What the task asks
Begin at the first line below and copy each line exactly, ending with the line where "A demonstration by" appears.

Data segment
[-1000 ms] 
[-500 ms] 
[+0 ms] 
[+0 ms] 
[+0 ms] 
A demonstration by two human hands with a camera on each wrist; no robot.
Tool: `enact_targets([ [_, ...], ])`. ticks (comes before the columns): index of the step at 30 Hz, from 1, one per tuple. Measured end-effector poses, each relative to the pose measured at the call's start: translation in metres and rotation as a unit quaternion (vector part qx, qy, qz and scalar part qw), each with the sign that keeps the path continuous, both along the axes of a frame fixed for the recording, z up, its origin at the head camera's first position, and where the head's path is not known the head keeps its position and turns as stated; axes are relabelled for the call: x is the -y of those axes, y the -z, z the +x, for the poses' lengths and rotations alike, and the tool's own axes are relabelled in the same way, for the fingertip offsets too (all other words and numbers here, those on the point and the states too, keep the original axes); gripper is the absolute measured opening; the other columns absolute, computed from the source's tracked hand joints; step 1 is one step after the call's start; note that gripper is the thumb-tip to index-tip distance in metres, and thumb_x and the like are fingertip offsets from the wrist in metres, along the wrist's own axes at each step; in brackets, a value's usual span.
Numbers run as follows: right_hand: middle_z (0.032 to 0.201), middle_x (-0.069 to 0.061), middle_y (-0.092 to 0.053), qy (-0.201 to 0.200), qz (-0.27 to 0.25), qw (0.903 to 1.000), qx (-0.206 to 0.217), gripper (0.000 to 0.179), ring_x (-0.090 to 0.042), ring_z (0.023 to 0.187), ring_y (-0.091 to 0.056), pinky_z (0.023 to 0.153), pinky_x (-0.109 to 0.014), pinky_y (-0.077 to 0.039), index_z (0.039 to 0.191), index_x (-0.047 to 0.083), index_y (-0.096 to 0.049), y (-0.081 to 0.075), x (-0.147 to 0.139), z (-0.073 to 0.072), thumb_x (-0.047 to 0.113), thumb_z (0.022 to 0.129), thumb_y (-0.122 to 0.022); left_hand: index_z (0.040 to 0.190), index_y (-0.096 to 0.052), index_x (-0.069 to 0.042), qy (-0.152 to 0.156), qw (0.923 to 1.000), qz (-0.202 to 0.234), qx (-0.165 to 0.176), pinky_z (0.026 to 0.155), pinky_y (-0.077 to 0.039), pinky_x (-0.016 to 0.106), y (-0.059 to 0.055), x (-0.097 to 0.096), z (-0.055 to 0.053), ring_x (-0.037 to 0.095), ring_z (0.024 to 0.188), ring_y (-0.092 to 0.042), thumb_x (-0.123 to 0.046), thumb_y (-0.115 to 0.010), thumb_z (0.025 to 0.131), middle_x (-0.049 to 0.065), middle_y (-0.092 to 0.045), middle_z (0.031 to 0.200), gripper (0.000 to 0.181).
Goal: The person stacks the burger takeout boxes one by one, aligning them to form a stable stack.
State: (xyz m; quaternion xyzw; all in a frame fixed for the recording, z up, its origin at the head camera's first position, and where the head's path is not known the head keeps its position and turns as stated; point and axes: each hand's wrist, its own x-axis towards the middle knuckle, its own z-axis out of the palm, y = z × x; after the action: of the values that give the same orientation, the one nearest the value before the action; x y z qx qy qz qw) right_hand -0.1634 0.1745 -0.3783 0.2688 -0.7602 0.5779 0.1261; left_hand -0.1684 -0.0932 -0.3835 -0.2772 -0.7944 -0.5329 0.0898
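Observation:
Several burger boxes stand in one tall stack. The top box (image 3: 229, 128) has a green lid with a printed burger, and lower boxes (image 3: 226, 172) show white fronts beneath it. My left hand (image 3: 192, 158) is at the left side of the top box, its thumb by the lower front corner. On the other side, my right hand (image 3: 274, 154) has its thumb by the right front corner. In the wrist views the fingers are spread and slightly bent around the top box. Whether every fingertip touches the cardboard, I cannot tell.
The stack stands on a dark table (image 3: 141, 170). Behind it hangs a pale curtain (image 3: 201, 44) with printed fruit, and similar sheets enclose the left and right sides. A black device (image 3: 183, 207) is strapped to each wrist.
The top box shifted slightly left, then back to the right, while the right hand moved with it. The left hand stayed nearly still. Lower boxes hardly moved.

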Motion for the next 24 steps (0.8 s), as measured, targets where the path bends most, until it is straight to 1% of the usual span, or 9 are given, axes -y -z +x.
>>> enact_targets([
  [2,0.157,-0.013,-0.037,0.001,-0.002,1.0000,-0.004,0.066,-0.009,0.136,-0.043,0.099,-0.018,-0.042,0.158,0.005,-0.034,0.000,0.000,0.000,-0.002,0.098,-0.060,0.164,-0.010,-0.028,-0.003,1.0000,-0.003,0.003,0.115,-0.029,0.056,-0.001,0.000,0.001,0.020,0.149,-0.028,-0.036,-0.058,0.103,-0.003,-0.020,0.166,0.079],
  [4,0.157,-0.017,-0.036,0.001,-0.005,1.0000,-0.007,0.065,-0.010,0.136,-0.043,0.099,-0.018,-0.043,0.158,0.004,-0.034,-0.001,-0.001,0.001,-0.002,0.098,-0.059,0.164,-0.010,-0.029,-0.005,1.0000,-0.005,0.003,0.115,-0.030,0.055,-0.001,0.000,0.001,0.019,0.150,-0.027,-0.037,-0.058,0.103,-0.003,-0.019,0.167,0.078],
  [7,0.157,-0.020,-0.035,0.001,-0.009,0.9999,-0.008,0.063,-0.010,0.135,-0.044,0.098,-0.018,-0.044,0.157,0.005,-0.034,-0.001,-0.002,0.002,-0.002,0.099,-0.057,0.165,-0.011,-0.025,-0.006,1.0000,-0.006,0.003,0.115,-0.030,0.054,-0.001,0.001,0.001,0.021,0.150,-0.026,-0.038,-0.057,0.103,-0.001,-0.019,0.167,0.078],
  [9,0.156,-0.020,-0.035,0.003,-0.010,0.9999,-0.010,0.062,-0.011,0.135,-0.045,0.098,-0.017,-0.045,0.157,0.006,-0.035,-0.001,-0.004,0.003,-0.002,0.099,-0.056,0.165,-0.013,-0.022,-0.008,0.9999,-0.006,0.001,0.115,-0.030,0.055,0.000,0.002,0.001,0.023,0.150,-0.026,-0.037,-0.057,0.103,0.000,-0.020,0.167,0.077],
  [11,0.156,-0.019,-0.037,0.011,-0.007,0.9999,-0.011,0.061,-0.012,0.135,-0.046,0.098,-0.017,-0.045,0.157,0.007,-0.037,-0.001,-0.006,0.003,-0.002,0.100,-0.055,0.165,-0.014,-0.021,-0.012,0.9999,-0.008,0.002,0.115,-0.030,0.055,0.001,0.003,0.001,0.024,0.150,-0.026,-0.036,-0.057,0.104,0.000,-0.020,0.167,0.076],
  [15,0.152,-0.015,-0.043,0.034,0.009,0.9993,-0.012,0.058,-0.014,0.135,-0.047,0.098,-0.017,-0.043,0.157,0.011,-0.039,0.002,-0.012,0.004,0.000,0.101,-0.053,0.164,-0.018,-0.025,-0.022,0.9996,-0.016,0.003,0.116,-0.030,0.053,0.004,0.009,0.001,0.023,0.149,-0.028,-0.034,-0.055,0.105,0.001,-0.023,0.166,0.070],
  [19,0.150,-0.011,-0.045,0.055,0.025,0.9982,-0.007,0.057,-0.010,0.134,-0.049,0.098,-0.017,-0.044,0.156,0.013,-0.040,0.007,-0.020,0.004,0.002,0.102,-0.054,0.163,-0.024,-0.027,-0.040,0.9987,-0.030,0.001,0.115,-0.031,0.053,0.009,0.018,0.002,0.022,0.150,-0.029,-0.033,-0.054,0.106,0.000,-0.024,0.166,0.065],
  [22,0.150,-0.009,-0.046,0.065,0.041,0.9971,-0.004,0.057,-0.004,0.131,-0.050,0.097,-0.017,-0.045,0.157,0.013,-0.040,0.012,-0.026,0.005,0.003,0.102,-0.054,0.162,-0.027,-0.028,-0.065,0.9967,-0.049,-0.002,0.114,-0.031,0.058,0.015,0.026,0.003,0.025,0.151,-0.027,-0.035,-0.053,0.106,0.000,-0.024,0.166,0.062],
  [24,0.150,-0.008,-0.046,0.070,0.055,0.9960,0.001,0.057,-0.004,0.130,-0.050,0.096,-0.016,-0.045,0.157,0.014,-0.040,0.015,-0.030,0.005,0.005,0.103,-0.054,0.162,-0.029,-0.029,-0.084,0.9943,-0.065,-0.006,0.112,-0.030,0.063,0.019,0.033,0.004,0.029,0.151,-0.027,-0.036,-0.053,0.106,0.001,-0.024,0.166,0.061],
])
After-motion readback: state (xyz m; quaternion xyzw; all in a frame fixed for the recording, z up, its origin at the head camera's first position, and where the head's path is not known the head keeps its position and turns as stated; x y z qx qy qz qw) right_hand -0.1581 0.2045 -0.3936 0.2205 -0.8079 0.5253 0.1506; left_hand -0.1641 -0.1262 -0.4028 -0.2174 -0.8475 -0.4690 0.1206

Written solution
[-1000 ms] 
[-500 ms] 
[+0 ms] 
[+0 ms] 
[+0 ms] 
A demonstration by two human hands with a camera on each wrist; no robot.

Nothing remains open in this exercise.